▶ [Brief]
Please return every line of the material verbatim and skip any images.
========
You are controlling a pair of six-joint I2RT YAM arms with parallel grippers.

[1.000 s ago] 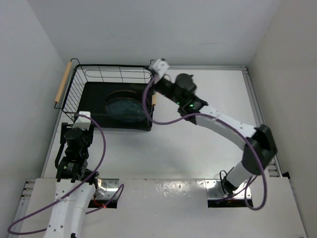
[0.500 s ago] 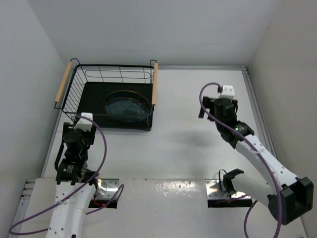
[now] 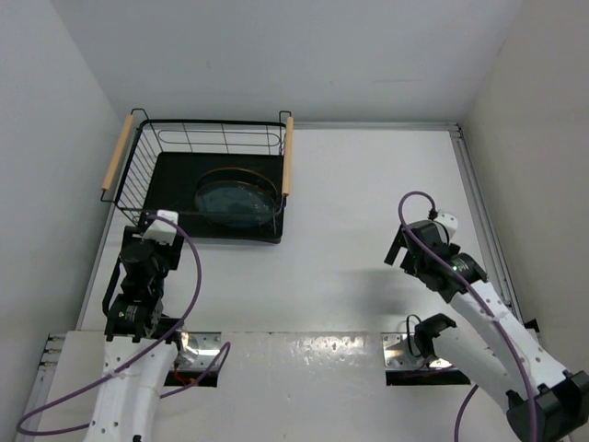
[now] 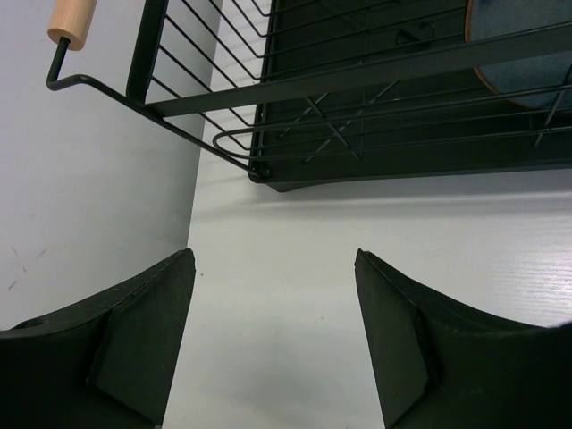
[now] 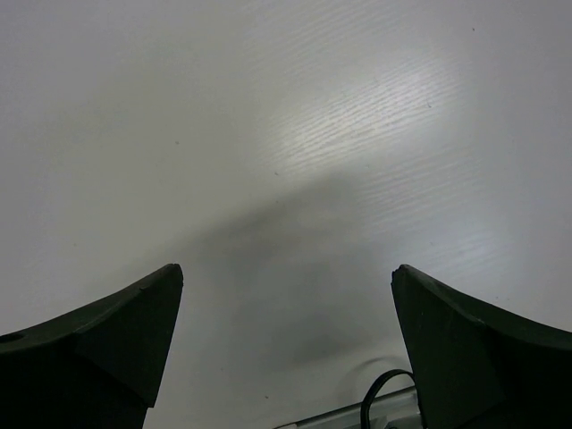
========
▶ [Written solution]
You are controlling a pair of six-joint I2RT YAM arms with parallel grippers.

[1.000 s ago] 
[0.500 s ago] 
[now] 
[now] 
[now] 

That concludes the response.